Fr. Jacek Szymczak, de l’Agence d’information catholique polonaise, fait lui aussi référence aux JMJ de Toronto, auxquelles il a lui-même participé. Il se souvient qu’à l’été 2002, le monde était encore très marqué par les attaques qui avaient eu lieu moins d’un an auparavant et que les médias avaient prédit l’échec des JMJ. « Très vite, il s’est avéré que cette foule de jeunes, enthousiastes et souriants, avait balayé ses peurs. Ils ont donné tort à tous ceux qui avaient voulu garder leurs distances et n’avaient pas confiance en l’avenir. Nous avons prouvé, et pas seulement aux Canadiens, que le bien était plus fort que le mal. Notre présence là-bas a montré une image totalement différente du monde contemporain. Nous leur avons donné l’espérance, et ils nous en furent très reconnaissants », témoigne le frère dominicain.
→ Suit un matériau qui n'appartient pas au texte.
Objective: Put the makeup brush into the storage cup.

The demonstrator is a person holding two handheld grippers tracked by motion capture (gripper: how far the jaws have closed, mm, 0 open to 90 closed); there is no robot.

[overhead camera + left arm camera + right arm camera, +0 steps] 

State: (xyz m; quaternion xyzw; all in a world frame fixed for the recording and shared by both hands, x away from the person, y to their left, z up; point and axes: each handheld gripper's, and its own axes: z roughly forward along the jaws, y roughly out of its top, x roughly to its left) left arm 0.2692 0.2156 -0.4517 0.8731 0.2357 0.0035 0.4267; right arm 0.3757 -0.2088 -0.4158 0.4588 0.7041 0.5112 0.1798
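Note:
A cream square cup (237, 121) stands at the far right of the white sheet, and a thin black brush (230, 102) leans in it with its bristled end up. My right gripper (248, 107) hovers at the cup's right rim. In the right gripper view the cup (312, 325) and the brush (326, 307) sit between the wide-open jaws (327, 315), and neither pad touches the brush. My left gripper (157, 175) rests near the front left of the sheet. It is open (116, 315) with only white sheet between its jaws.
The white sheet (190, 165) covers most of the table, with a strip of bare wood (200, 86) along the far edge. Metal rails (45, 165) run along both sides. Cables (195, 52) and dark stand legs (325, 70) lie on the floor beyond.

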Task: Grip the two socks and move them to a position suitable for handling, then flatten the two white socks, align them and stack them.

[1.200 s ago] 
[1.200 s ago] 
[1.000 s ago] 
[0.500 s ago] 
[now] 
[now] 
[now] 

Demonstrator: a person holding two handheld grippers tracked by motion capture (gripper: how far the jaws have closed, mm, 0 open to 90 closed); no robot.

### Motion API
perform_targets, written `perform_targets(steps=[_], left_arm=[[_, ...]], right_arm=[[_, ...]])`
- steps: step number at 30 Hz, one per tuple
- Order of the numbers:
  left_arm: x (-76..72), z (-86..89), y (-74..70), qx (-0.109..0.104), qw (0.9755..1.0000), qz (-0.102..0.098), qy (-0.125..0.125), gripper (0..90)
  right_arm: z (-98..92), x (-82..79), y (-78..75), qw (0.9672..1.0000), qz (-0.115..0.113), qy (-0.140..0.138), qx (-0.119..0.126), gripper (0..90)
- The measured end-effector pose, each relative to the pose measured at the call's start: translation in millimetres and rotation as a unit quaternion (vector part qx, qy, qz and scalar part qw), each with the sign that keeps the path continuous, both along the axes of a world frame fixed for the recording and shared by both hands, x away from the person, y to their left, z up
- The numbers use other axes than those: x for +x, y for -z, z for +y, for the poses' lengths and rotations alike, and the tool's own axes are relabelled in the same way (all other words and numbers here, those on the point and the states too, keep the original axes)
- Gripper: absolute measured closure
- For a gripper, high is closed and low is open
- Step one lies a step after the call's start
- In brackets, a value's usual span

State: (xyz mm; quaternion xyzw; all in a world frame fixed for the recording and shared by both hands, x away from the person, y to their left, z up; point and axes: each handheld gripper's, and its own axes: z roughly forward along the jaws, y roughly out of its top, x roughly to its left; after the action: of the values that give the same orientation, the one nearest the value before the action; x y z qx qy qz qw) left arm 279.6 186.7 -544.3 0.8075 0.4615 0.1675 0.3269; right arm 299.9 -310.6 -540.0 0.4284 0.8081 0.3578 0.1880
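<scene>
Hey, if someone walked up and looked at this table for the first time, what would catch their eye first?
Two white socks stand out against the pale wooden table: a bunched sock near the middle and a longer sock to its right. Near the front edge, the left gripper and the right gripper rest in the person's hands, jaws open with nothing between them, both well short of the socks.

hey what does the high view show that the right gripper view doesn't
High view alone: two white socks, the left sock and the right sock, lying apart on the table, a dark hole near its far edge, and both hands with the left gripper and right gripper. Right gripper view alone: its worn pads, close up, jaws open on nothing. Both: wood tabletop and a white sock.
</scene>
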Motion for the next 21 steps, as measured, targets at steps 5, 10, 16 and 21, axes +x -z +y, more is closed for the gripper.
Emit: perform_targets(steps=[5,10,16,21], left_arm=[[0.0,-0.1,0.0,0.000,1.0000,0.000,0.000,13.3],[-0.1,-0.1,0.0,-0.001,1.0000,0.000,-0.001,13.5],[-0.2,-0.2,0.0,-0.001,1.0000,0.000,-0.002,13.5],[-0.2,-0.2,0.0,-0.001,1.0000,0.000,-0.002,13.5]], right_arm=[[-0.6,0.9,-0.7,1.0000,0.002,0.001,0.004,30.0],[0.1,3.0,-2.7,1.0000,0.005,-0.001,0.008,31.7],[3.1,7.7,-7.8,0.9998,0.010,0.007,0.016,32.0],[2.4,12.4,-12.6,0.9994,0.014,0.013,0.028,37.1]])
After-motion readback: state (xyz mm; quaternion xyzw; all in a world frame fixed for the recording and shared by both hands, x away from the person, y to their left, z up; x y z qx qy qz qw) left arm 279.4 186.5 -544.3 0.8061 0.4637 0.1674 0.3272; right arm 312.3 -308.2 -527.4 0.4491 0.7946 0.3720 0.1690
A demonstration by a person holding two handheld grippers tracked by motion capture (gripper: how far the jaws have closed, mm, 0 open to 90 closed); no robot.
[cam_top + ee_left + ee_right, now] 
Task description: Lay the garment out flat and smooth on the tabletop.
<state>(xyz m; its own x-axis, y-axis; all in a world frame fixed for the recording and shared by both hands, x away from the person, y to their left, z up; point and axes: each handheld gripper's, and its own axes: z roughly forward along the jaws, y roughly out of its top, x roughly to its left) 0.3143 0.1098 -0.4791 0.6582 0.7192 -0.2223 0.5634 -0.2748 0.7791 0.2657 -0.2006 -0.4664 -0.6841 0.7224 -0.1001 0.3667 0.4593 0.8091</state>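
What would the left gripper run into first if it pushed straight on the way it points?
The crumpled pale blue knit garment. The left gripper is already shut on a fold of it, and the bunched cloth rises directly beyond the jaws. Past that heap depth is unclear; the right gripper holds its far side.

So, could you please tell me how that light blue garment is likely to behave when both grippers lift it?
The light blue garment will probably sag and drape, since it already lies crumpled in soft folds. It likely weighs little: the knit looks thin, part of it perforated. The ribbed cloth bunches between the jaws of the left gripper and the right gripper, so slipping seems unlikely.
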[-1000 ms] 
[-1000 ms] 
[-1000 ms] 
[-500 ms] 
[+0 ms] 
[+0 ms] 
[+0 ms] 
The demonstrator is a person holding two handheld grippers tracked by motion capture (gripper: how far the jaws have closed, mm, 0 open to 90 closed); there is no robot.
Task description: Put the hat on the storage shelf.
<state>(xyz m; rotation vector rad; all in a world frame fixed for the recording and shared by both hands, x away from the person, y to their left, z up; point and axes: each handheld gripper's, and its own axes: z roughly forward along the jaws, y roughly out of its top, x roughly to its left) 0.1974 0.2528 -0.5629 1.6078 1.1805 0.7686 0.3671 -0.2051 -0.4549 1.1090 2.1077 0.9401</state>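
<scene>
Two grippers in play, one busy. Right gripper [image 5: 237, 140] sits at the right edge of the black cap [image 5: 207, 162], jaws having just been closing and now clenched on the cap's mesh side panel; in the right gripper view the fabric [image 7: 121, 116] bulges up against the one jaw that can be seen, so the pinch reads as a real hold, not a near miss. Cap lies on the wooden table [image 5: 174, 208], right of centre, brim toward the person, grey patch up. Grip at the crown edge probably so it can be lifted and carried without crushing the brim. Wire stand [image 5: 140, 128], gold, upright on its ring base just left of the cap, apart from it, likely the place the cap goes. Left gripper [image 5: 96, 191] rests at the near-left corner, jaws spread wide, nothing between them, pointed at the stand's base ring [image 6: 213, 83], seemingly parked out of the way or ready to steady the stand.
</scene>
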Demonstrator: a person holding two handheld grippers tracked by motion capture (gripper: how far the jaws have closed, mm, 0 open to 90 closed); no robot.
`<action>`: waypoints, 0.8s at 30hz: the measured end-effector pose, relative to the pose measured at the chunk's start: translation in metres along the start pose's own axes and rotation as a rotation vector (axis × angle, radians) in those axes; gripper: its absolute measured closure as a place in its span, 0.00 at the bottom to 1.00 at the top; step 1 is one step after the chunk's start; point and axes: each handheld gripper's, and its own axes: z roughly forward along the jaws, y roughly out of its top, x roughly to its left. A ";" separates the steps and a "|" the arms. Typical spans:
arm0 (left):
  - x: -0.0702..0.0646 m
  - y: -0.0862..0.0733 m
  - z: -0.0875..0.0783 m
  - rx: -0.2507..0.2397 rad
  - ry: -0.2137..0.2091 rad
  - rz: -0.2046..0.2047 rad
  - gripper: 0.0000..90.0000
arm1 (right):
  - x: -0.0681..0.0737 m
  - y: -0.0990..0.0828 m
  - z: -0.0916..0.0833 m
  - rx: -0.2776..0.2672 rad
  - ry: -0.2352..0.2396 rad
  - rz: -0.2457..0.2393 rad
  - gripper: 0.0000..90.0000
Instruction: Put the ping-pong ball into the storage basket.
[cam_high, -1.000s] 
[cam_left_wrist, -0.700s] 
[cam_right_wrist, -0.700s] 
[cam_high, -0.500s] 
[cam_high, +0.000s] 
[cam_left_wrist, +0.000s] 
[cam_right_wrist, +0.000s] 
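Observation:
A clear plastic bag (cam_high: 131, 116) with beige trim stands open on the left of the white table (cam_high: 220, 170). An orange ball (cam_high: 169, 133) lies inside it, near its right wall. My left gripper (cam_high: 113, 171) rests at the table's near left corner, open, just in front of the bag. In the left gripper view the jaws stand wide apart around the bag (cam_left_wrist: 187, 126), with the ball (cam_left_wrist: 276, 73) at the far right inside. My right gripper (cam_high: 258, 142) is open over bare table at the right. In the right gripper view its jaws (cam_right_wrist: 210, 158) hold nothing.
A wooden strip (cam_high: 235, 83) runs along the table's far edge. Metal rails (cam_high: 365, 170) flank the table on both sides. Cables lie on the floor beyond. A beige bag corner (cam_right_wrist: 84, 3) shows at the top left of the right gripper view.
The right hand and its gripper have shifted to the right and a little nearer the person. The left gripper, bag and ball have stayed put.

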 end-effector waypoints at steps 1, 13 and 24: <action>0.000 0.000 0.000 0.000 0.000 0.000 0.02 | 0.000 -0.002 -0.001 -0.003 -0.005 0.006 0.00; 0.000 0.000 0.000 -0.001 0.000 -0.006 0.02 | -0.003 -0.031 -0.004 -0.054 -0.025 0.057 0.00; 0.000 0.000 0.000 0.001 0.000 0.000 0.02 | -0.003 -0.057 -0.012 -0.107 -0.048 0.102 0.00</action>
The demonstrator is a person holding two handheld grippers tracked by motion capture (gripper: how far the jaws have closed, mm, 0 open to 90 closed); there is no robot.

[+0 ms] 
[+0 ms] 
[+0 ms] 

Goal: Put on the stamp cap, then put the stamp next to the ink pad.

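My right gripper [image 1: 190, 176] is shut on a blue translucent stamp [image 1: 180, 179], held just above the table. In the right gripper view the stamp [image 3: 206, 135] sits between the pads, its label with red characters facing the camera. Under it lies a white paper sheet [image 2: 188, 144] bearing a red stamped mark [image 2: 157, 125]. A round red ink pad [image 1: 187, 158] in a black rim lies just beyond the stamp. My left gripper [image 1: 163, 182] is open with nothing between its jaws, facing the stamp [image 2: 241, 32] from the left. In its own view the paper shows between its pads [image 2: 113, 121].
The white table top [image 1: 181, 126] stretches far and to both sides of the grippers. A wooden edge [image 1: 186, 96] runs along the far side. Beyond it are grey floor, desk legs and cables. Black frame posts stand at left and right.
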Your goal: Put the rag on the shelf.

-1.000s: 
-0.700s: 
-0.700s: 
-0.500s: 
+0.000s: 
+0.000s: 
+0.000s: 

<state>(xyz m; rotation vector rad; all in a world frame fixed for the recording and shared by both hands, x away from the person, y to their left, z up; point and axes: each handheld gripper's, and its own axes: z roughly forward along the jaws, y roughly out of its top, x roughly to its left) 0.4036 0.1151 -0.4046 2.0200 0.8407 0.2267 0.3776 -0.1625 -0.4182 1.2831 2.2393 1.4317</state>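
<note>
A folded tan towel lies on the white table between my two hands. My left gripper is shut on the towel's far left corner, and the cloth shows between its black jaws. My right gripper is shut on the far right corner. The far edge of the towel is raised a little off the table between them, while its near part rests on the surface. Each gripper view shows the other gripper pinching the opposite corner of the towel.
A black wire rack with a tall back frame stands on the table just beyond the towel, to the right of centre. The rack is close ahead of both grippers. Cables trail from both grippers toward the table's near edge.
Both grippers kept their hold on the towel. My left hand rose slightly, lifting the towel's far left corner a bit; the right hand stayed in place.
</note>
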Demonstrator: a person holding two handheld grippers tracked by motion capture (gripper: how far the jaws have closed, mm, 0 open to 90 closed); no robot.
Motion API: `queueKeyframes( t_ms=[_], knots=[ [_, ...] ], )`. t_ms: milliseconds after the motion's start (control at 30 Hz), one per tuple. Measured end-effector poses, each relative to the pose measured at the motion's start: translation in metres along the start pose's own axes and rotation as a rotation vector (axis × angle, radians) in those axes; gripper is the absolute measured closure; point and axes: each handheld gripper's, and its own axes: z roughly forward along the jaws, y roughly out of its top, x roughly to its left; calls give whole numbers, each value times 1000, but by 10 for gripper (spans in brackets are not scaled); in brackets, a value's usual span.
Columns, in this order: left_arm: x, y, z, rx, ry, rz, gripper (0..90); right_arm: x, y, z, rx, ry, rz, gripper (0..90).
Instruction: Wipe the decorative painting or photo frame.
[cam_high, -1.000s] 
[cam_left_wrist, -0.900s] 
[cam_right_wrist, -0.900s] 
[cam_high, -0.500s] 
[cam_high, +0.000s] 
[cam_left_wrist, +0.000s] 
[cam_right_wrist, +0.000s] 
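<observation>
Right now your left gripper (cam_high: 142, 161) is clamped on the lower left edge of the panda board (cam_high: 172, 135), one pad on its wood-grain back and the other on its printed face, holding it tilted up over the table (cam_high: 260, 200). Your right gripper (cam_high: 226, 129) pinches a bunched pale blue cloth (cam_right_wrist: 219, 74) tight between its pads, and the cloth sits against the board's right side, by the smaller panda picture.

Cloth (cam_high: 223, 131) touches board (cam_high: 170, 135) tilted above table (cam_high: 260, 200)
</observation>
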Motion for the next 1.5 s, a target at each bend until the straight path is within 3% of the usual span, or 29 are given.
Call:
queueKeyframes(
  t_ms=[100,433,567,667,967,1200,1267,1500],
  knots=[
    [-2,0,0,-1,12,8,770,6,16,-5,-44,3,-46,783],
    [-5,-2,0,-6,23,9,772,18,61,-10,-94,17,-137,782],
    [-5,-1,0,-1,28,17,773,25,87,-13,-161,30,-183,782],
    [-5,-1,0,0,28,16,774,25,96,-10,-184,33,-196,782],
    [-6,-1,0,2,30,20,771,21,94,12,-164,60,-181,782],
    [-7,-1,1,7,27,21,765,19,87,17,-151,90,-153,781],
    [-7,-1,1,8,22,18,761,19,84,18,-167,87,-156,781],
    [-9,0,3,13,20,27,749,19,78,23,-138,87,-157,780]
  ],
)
Il ajoute qu’aujourd’hui, 14 ans plus tard que le monde a besoin d’un témoignage comme celui-ci . Des millions de personnes vivent dans l’angoisse du lendemain, dans un sentiment de peur et de frustration. « Qui, sinon les chrétiens, peuvent leur redonner espoir ? », fait-il observer. Il souligne que notre présence à Cracovie n’est pas seulement une rencontre avec le Pape, avec la culture polonaise et la jeunesse du monde entier. Ce n’est pas juste une grande fête. « En tant que disciples du Christ, nous avons un rôle important à jouer, nous devons montrer au monde que notre foi en Dieu nous donne une espérance à laquelle tant de gens aspirent. Le Pape n’est pas le seul à attendre notre venue. Il est nécessaire que nous soyons présents à Cracovie, au nom de ceux qui vivent dans la peur au jour le jour, et de ceux qui ont oublié ce qu’était la joie. Nous leur devons d’être là », conclut Fr. Szymczak.